The response should repeat word for word every line below from the one with "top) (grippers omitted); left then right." to the one with "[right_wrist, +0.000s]", inclusive, and nothing else; leave pictures out.

_INPUT RECORDS:_
►

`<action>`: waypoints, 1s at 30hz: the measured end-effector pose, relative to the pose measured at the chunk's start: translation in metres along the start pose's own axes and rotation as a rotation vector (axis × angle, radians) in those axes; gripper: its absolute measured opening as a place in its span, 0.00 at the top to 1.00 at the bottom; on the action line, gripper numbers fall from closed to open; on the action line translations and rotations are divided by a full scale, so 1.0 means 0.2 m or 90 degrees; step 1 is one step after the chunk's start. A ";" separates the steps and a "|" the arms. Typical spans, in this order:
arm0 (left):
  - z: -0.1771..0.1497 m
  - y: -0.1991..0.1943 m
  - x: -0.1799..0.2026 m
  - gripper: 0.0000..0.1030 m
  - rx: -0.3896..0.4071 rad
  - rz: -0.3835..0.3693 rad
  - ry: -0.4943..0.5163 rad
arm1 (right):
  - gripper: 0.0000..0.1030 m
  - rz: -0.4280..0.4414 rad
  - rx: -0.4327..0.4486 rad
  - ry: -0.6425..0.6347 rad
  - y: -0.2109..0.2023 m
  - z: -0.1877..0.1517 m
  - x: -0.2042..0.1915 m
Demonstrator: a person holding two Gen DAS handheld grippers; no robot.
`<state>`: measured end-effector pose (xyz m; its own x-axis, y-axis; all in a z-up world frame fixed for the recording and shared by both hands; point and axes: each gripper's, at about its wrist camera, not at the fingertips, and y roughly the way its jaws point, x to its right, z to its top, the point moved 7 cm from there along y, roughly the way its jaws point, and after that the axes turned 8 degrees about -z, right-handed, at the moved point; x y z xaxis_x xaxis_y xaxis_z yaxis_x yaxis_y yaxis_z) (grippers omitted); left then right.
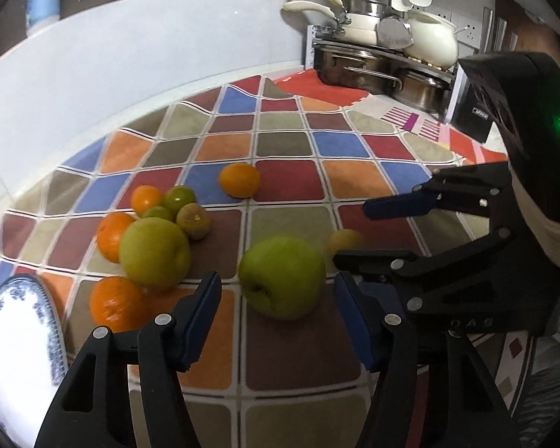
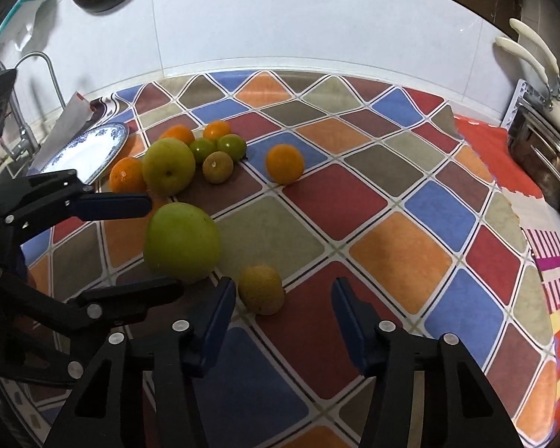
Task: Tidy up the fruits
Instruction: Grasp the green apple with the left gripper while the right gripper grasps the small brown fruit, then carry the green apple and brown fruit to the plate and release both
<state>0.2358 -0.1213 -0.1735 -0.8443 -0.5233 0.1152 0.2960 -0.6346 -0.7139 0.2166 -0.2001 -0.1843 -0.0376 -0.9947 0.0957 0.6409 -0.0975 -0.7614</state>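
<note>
Left gripper [image 1: 278, 298], nearest the lens: its blue-padded jaws stand apart on either side of a large green apple [image 1: 283, 277], which rests on the checked tablecloth [image 1: 287, 183]; neither pad presses on it. Right gripper [image 2: 283, 298]: jaws likewise apart, a small yellow-brown fruit [image 2: 261, 289] on the cloth just ahead of the gap, near the left pad, contact not discernible. In the left view this fruit is blurred and half hidden behind the right gripper's lower finger. Farther left, a cluster: a second green apple [image 2: 168, 166], several oranges and small green citrus, partly overlapping. One orange [image 2: 285, 163] lies apart. A blue-patterned plate [image 2: 93, 149] sits at the far left, cut off by the left gripper. Stacked pots [image 1: 380, 63] at far right.
</note>
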 end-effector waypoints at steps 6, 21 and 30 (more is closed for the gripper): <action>0.01 0.04 0.00 0.48 -0.005 -0.014 -0.005 | 0.68 0.021 -0.012 0.014 0.02 0.00 0.00; 0.00 -0.07 -0.01 0.51 0.021 0.038 -0.080 | 0.73 0.028 0.001 0.061 -0.06 -0.02 0.04; -0.03 -0.35 -0.08 0.51 0.077 0.101 -0.151 | 0.73 0.057 0.054 0.044 -0.22 0.08 -0.09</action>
<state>0.2260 -0.0657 -0.1288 -0.6592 -0.7307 0.1774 0.4792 -0.5900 -0.6498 0.2022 -0.1783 -0.1426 -0.0281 -0.9995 -0.0172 0.7060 -0.0077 -0.7081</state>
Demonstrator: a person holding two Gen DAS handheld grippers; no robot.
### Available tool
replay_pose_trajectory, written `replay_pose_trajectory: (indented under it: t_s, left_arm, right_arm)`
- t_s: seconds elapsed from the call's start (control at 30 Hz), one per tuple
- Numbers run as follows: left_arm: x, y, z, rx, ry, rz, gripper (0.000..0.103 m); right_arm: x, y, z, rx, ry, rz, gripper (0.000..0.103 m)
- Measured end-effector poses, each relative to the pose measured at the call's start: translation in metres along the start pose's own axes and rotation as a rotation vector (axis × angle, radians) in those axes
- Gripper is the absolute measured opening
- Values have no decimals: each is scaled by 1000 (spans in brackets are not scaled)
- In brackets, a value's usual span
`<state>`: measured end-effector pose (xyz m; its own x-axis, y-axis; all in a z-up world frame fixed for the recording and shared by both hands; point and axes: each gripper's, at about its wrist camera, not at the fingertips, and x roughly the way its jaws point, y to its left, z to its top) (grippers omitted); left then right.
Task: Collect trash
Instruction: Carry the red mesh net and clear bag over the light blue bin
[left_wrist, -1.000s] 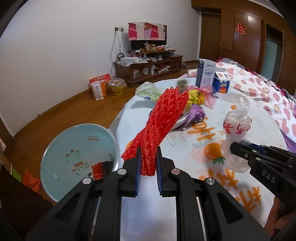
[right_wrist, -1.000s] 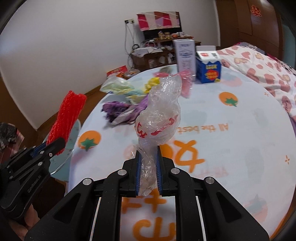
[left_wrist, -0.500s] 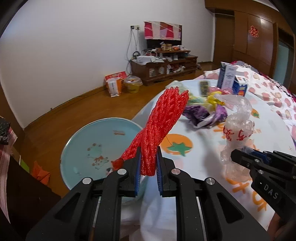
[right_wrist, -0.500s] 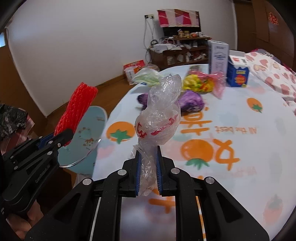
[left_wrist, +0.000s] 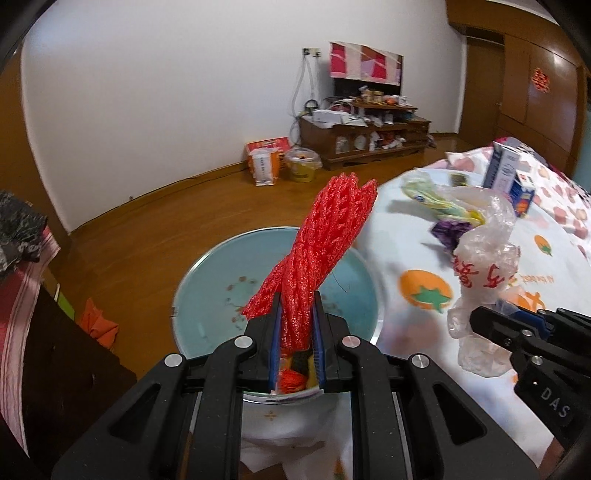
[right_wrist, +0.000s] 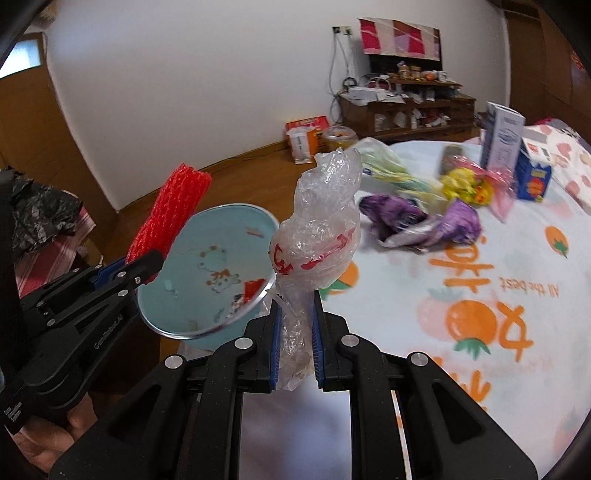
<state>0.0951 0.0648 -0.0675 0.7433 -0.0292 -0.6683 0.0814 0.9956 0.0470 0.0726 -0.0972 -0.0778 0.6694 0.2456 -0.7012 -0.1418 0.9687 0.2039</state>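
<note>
- Left tool (left_wrist: 295, 325) pinching a red foam net (left_wrist: 325, 251) at its lower end, net sticking up and forward, above a light blue basin (left_wrist: 207, 280).
- Right tool (right_wrist: 295, 332) clamped on the twisted tail of a clear plastic bag (right_wrist: 317, 236) with red print, bag standing upright between the blue pads (right_wrist: 274, 347).
- Basin just off the near left edge of the round worktop (right_wrist: 498, 332), lower than it, with cartoon figures on its floor and a few red and dark scraps near its front rim.
- Seen from the right wrist: left tool (right_wrist: 146, 267) beside the basin's left rim, red net (right_wrist: 170, 214) rising from it.
- Seen from the left wrist: right tool (left_wrist: 491, 321) at the right edge, bag (left_wrist: 484, 254) over the tablecloth's orange tomato print.
- Left on the worktop, further back: purple wrappers (right_wrist: 424, 221), a yellow wrapper (right_wrist: 461, 184), a pale green bag (right_wrist: 384, 162), a pink bag (right_wrist: 498, 184), a tall white carton (right_wrist: 502, 136) and a small blue carton (right_wrist: 532, 177) side by side.
- Brown wooden floor (left_wrist: 166, 221) beyond the basin.
</note>
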Motion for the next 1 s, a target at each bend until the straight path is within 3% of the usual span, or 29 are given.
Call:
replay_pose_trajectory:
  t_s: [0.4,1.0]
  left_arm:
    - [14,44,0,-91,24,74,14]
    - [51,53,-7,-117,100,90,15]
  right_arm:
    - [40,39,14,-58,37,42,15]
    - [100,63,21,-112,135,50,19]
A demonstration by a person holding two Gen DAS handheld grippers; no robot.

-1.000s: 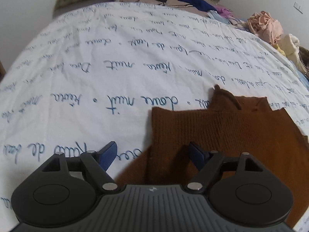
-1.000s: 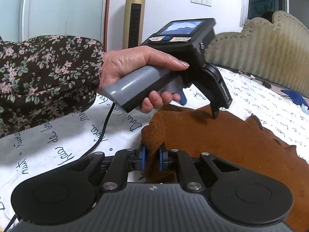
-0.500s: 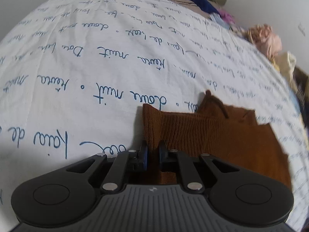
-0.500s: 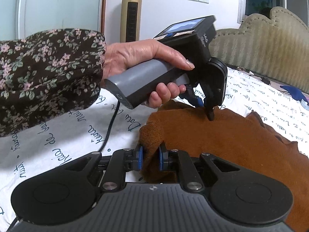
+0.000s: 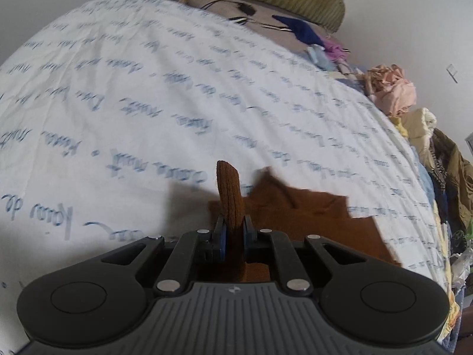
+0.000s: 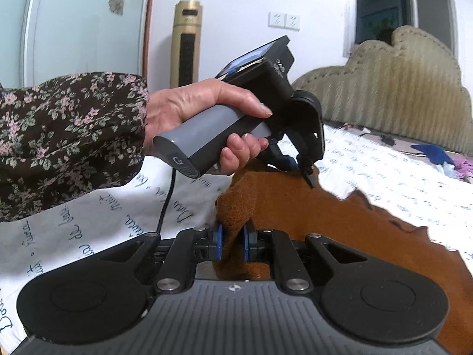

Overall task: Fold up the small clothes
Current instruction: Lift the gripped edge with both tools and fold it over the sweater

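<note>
A small brown knitted garment (image 5: 298, 216) lies on the white bed sheet (image 5: 147, 103) with blue script. My left gripper (image 5: 233, 233) is shut on one edge of it, and a ribbed strip of the knit stands up between the pads. My right gripper (image 6: 232, 241) is shut on a bunched corner of the brown garment (image 6: 340, 222). In the right wrist view the left gripper (image 6: 307, 174) is held by a hand (image 6: 207, 112) with a floral sleeve, its fingertips down on the garment's far edge.
A heap of other clothes (image 5: 393, 88) and a dark blue item (image 5: 298, 31) lie along the far right edge of the bed. A padded headboard (image 6: 384, 88) rises behind. A gold tower fan (image 6: 186, 41) stands by the wall. A cable (image 6: 167, 201) hangs from the left handle.
My left gripper closed on the garment's edge and has lifted it off the sheet. My right gripper kept its grip and shifted slightly with its corner.
</note>
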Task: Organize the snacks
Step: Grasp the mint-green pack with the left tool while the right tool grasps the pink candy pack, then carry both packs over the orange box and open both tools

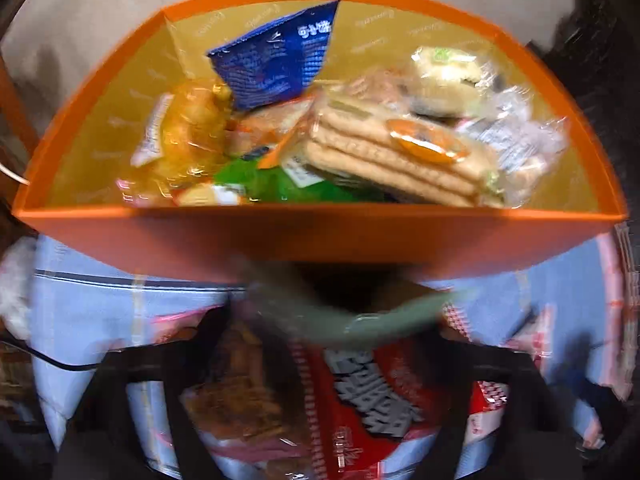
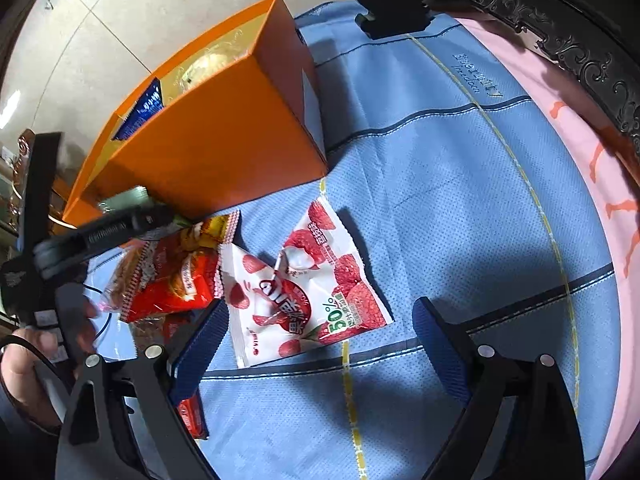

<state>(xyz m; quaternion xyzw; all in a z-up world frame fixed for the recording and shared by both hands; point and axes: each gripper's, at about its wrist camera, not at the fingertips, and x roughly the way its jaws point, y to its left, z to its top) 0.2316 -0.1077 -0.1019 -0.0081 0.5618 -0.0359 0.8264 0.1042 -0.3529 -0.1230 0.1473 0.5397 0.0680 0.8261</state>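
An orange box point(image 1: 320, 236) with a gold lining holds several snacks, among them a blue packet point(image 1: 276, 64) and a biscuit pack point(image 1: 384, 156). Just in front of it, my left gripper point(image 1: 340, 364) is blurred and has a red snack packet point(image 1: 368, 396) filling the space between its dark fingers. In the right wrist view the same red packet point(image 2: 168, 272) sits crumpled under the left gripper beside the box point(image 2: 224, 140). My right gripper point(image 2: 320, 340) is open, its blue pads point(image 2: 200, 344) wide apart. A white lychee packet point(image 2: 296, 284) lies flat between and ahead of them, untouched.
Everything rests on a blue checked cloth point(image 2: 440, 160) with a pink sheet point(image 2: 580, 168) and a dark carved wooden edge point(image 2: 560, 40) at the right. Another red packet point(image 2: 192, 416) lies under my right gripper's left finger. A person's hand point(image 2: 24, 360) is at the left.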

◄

_PROBLEM SOLUTION:_
`<state>`: measured end-effector pose (xyz m; its own x-axis, y-axis; all in a z-up world frame fixed for the recording and shared by both hands; point and axes: each gripper's, at about its wrist camera, not at the fingertips, and x roughly the way its jaws point, y to its left, z to its top) (grippers omitted); left then right.
Task: Collect trash
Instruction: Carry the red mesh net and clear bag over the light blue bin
[left_wrist, -1.000s] 
[right_wrist, -1.000s] 
[left_wrist, -0.500s] 
[right_wrist, -0.500s] 
[left_wrist, +0.000s] 
[right_wrist, +0.000s] 

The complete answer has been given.